The May Fourth movement in China changed many aspects of Chinese society, and during this time, writers, male and female, used this time to create space in fiction for female same sex love. Because of the lack of prevalence of female same-sex love in Chinese society at the time, female same-sex love or desire was seen, especially in the fiction written by women, in more subtle ways. Female same-sex love was also seen often by Chinese society as a temporary state for young women in same-sex schools. There were many stories of girls in schools having same-sex relationships, but the overarching theme of these stories were that the desire, love, or romantic or sexual feelings for each other would leave when they graduated school and got married. This view of female same-sex love as temporary shaped how lesbian fiction was written in the 1920’s and how different genders wrote about female same-sex love.

Female writers of female same-sex love in the May Fourth movement were more nuanced in their lesbian subtext than men, who wrote predominantly to show their fantasies of female same-sex love and to reassure themselves that it was temporary in order to keep their importance in the growing independent woman’s life. Lu Yin, a writer in the early 1900’s, wrote predominately about the spiritual, ideal and liberating love of female same-sex attachment, which surpassed cross-sex love and marriage1. Her short story “Lishi’s Diary” is a little more overt in its female same-sex love, with the character Lishi feeling more for her female friend Yuanqing than her male friend, Guisheng. She and Yuanqing plan to live together, but when Yuanqing is forced into a (heterosexual) marriage, she dies of melancholy2. Lu Yin also experienced female same-sex desire herself. When visiting Japan with her husband, she remarked on the communal baths. She was self conscious in being naked around other women, but when she finally looked around she “admired their bodies” as she prepared to leave the bath, and her “nerves were excited” on her way home3. Her rapture with the female body is suggestive of female same-sex love she may have felt in her life, in addition to her love of her husband.

On the contrary, female same-sex love fiction written by men was very different. They wrote “more explicitly about female-female physical behaviour” and their stories were seen more as fantasies of the male imagination of female-female eroticism. Yu Dafu, a writer in the early 1930’s, “deployed sexological characterisations” of female same-sex love to “metaphorically represent social disorder and national weakness”4.  His story about a “monstrous third-sexed woman” who seduced young school girls demonises female same-sex love and desire5.  Another writer, Zhang Yiping, writes about female same-sex love with the intention of, again, suggesting that it was simply a precursor to a heterosexual relationship.

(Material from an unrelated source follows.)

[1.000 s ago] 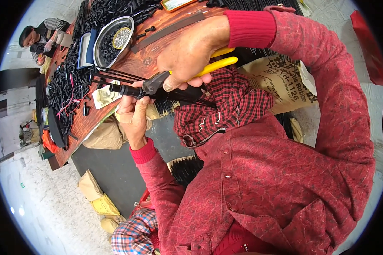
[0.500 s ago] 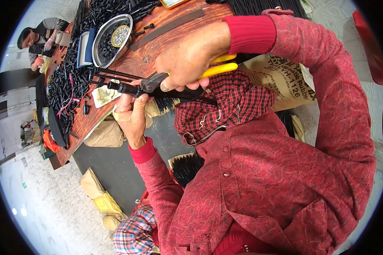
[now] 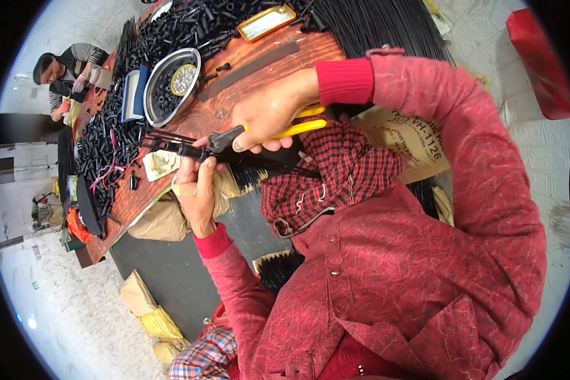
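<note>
My right hand [image 3: 269, 115] is closed round the yellow handles of a pair of pliers [image 3: 305, 128]. The dark jaws point left and meet a black tubular fitting, at or just beside its right end. That fitting [image 3: 190, 151] is pinched between the thumb and fingers of my left hand [image 3: 196, 190], which has a tan strip wrapped on a finger. Thin black rods [image 3: 282, 166] run from the grip to the right, over a red-and-black checked cloth [image 3: 342, 168] on my lap. More rod ends stick out left of the fitting. Whether the jaws squeeze it is hidden.
Heaps of small black parts [image 3: 98, 155] cover the wooden table [image 3: 218, 117]. On it stand a metal bowl [image 3: 149, 104] with a dish of silvery bits [image 3: 183, 80], a flat bar [image 3: 250, 71] and an orange-rimmed tray [image 3: 244, 31]. Black rods [image 3: 380, 28] lie beyond; another person [image 3: 66, 76] sits far left.
The view has tilted, so the table sits lower in the picture. My right hand and the pliers' handles have come slightly left and down. Both hands keep their hold.
</note>
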Tool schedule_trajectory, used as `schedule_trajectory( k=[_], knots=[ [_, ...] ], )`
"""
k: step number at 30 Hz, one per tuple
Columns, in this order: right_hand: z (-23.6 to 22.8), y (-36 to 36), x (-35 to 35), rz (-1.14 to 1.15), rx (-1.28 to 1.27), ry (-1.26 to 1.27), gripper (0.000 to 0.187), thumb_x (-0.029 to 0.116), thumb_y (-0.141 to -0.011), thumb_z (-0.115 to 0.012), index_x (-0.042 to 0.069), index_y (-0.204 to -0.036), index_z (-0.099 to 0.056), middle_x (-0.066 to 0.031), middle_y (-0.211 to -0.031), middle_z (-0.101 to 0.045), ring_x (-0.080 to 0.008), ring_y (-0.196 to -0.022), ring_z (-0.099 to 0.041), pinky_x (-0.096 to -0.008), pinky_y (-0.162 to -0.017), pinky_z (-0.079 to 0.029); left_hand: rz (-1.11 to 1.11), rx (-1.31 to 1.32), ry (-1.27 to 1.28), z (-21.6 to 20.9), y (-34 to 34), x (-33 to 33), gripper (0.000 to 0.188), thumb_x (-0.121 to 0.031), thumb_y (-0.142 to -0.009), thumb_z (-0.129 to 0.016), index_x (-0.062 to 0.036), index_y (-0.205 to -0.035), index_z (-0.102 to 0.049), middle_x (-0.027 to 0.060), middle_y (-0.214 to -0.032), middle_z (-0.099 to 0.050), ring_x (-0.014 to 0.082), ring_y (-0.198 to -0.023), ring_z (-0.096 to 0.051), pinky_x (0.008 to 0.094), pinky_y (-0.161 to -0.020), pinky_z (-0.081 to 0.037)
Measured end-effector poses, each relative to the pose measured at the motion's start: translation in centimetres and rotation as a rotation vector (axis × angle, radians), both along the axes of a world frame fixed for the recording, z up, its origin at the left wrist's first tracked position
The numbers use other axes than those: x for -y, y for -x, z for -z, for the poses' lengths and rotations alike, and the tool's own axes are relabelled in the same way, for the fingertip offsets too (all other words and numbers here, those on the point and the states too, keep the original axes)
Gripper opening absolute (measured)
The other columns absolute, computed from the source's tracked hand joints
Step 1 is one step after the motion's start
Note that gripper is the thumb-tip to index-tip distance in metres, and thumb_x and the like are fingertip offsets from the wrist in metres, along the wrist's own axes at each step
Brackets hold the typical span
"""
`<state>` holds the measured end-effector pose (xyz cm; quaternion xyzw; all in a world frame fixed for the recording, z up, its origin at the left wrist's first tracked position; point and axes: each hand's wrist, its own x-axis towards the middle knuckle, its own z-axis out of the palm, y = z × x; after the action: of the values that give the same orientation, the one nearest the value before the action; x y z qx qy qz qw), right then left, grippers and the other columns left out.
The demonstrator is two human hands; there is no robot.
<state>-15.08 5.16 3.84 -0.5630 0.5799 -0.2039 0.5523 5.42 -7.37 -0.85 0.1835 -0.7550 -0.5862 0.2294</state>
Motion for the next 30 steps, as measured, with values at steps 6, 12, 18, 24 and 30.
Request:
schedule_trajectory(
  k=[6, 12, 18, 24, 30],
  knots=[
    [7.1, 5.5, 1.2, 0.185, -0.989, 0.472, 0.041, 0.038, -0.085, -0.064, 0.008, -0.113, -0.064, -0.0206, -0.083, -0.068, -0.038, -0.081, -0.067, -0.0481, -0.069, -0.052, -0.14, -0.197, -0.021, 1.8, -1.2, 0.1, 0.032, -0.007, -0.094, -0.058, 0.0033, -0.123, -0.056, 0.0104, -0.099, -0.067, 0.009, -0.075, -0.057, 0.0219, -0.069, -0.048],
    [12.9, 8.2, 2.0, 0.341, -1.33, 0.636, 0.041, 0.034, -0.076, -0.073, 0.007, -0.105, -0.063, -0.0128, -0.097, -0.064, -0.0308, -0.087, -0.065, -0.0455, -0.074, -0.05, -0.21, -0.323, 0.233, -2.2, -2.9, -1.0, 0.034, -0.009, -0.093, -0.059, 0.0043, -0.124, -0.055, 0.0143, -0.097, -0.068, 0.013, -0.073, -0.059, 0.0238, -0.065, -0.049],
    [12.8, 4.4, -2.9, 0.449, -1.009, 0.921, 0.022, 0.024, -0.083, -0.066, 0.011, -0.101, -0.064, -0.0072, -0.096, -0.064, -0.0287, -0.087, -0.063, -0.0437, -0.074, -0.049, -0.402, -0.429, 0.238, -4.3, -10.2, 3.4, 0.04, -0.02, -0.097, -0.058, 0.0083, -0.125, -0.052, 0.0149, -0.102, -0.067, 0.0069, -0.065, -0.052, 0.0193, -0.061, -0.046],
    [19.0, 0.6, -11.4, 0.377, -0.467, 0.473, 0.02, 0.018, -0.088, -0.058, 0.011, -0.105, -0.066, -0.0082, -0.101, -0.065, -0.028, -0.098, -0.063, -0.0393, -0.081, -0.052, -0.445, -0.322, 0.192, -4.4, -14.6, 5.3, 0.042, -0.02, -0.096, -0.059, 0.007, -0.127, -0.051, 0.0162, -0.103, -0.067, 0.0116, -0.071, -0.055, 0.0222, -0.063, -0.046],
    [26.8, -3.9, -9.5, 0.325, -0.35, 0.619, 0.031, 0.016, -0.083, -0.061, 0.01, -0.113, -0.063, -0.0105, -0.106, -0.065, -0.0303, -0.099, -0.063, -0.0421, -0.08, -0.052, -0.356, -0.28, 0.433, -6.6, -9.1, 0.4, 0.04, -0.02, -0.097, -0.057, 0.0068, -0.126, -0.051, 0.0171, -0.101, -0.067, 0.0201, -0.088, -0.064, 0.0268, -0.073, -0.052]
  ],
)
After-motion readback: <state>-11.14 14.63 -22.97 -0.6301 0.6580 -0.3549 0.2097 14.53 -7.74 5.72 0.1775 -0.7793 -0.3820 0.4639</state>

A woman confides in her boyfriend that she had a same-sex relationship when she was younger and that she had died, but it brought them closer together in the sharing of the memory6.

A notable cross section of the difference of female versus male written lesbian love, a female rewritten story of male written story becomes far more popular than the original. Two female students play Romeo and Juliet, fall in love, and then when one has to get married to a man, the other faints.  Ling Shuhua brings more animation to the “barren” version of Yang Zhensheng’s7. Yang attributes the affair to the “lack of a proper emotional outlet”, whereas Ling proves their love with true intimacy7.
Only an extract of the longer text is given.